■ **BRIEF**:
Return each line exactly as written. Begin with the first line of the entries and end with the line that has "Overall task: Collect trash".

● ● ● ● ● ● ●

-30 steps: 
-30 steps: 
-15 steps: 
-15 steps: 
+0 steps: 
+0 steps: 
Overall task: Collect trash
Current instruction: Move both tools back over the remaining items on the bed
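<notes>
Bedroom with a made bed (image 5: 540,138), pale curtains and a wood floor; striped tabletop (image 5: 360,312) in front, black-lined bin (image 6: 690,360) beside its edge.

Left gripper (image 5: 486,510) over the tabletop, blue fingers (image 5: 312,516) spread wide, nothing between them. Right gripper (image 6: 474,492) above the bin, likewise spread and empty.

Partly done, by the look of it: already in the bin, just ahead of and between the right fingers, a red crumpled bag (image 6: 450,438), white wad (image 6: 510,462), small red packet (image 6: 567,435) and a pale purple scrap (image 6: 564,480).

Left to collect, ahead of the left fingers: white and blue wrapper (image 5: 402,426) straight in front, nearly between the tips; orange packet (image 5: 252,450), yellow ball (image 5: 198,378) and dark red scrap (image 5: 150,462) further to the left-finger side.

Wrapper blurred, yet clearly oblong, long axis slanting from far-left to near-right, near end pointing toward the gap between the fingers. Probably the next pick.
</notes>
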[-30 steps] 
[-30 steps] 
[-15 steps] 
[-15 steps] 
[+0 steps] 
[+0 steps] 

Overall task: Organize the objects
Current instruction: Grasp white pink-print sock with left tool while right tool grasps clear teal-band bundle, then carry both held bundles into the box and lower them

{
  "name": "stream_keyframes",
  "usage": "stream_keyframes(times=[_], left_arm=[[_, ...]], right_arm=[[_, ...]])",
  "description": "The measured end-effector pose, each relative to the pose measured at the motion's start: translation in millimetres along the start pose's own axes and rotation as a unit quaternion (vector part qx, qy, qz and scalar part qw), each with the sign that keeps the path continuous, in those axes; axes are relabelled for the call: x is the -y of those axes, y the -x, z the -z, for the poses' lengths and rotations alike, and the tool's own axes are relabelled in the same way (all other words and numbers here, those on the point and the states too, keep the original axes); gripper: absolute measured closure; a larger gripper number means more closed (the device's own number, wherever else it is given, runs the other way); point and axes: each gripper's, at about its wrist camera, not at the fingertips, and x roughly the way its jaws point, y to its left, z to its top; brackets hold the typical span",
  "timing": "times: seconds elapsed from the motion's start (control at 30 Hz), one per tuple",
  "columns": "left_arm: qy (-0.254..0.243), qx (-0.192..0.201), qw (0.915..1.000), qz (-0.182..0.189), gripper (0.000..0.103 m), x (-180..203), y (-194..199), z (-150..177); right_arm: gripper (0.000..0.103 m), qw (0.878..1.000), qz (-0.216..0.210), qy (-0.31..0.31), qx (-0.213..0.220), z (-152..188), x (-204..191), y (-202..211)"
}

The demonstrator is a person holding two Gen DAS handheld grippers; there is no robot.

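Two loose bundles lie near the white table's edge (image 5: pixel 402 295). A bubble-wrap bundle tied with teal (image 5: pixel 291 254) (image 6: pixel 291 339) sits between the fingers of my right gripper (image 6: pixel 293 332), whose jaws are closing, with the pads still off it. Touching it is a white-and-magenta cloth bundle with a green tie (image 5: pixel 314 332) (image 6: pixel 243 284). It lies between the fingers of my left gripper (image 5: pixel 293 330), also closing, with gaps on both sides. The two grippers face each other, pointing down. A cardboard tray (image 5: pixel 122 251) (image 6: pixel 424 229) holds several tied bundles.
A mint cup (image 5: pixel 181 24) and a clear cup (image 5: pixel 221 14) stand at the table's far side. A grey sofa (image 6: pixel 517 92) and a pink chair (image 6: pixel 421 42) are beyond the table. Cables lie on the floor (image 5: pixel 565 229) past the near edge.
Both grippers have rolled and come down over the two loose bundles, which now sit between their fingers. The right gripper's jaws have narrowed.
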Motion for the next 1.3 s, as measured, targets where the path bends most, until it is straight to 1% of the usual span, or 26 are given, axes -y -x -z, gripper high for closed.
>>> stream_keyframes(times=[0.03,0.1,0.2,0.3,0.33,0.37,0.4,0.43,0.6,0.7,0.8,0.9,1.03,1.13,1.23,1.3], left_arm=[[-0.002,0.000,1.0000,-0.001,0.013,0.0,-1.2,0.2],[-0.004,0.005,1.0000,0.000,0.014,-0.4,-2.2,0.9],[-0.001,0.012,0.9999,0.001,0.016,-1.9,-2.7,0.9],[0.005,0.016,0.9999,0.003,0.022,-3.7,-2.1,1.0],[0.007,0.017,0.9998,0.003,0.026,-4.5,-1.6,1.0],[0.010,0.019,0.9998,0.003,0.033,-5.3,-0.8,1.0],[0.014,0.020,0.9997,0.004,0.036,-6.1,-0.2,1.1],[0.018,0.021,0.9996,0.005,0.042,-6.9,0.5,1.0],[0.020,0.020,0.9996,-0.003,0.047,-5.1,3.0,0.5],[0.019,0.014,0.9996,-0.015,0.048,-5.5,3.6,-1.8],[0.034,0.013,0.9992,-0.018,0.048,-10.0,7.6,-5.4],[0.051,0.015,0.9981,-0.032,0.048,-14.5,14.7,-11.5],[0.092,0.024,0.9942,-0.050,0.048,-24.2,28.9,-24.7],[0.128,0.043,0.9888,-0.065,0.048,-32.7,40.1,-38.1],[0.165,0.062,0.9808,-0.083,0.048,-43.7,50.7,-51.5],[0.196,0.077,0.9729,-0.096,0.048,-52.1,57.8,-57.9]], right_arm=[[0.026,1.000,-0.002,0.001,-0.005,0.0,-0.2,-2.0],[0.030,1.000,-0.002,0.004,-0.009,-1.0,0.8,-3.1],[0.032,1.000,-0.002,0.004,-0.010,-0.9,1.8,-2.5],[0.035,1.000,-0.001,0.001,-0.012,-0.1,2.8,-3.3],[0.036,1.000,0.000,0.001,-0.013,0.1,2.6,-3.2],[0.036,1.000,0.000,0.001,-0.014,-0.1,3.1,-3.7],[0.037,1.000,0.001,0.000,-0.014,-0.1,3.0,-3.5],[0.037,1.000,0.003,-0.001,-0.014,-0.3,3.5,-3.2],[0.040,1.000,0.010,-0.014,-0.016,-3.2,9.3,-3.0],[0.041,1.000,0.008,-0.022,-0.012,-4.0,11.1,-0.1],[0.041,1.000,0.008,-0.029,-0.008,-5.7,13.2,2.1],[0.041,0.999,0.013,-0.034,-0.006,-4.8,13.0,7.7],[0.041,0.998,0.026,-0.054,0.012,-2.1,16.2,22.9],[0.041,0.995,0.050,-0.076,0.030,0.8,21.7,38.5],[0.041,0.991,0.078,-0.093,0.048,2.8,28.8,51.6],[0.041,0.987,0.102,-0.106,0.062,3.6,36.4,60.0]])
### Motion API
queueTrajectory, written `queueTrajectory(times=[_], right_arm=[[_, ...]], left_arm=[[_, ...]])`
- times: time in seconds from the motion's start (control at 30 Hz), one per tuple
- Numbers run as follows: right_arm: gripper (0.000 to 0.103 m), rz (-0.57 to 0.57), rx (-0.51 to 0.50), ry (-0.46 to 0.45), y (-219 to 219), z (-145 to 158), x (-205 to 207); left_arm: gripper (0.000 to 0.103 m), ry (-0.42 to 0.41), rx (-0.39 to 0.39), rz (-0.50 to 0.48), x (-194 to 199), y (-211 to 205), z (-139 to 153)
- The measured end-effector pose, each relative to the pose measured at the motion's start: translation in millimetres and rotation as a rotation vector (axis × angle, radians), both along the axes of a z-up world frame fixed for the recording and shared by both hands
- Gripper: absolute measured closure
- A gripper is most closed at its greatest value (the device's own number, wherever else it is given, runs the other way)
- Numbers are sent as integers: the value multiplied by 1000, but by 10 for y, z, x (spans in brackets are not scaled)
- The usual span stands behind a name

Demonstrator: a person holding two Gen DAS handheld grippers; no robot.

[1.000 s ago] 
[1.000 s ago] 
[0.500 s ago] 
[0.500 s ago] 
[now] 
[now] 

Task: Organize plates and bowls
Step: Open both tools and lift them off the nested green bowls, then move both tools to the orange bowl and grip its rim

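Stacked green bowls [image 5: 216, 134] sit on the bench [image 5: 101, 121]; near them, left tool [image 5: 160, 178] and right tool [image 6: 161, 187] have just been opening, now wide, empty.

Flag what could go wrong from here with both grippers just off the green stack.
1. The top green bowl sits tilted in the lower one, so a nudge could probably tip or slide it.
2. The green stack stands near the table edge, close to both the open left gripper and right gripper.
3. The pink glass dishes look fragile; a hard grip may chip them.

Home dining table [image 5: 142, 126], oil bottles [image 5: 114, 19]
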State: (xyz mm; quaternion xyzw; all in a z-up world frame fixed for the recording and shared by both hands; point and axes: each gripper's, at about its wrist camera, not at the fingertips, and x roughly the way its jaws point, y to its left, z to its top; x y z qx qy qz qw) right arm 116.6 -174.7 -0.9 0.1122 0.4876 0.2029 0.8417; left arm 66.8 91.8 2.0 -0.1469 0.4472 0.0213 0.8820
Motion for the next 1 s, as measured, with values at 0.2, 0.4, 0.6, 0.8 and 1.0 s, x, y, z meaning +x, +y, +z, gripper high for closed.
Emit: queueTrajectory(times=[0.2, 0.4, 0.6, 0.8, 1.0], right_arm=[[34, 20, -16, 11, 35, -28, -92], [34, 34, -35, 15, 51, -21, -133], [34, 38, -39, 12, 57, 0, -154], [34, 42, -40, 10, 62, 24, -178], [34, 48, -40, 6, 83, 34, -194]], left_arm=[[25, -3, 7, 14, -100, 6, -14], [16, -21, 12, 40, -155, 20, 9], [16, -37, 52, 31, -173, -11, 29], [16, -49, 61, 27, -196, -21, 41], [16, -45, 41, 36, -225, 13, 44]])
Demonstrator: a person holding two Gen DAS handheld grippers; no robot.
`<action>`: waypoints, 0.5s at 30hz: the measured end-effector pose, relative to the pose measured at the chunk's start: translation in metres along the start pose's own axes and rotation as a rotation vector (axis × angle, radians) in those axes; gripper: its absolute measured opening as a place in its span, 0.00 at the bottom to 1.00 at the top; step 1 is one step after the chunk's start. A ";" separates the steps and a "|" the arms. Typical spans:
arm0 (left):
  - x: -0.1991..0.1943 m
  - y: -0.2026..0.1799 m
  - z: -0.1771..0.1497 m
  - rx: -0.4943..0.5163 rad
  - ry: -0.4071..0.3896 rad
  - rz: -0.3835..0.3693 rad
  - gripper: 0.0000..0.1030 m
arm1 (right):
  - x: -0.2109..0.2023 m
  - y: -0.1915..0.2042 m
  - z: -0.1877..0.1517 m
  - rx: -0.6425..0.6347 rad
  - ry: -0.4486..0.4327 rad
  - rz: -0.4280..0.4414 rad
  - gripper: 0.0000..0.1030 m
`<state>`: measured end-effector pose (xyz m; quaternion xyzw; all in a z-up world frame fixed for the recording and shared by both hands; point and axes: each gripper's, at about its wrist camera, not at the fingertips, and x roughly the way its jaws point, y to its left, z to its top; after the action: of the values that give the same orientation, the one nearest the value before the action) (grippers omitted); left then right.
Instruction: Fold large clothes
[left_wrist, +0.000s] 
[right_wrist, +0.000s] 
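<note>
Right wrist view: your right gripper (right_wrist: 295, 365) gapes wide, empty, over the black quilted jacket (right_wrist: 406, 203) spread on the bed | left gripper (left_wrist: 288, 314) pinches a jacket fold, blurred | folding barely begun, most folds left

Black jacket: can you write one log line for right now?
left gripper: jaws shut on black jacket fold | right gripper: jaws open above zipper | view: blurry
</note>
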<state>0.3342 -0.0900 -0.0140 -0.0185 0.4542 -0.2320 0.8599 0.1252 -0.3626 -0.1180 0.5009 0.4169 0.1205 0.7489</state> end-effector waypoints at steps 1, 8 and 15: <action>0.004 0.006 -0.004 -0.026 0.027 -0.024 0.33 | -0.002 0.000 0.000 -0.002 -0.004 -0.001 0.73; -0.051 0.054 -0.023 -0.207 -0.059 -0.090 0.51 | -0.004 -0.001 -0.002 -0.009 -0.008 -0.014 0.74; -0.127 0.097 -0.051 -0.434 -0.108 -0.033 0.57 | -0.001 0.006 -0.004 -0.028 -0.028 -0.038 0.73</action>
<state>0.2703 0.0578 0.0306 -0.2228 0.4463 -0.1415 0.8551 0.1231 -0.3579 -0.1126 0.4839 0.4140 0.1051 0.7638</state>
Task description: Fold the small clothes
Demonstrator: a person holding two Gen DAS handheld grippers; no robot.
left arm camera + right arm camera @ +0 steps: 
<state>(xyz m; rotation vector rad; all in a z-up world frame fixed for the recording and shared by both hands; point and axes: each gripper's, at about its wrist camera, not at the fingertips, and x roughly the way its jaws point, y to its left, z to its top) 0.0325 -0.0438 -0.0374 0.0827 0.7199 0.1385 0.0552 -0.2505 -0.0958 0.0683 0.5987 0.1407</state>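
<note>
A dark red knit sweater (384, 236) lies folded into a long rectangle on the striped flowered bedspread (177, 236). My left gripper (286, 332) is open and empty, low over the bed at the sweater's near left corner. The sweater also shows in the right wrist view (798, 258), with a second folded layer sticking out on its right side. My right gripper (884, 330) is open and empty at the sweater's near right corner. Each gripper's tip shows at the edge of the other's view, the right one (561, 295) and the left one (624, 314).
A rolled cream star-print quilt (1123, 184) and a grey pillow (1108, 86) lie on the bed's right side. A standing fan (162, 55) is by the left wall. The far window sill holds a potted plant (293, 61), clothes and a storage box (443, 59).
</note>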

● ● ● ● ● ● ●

■ **RESPONSE TO THE EXERCISE**:
-30 steps: 
-30 steps: 
-15 steps: 
-15 steps: 
+0 steps: 
+0 steps: 
Overall task: Collect trash

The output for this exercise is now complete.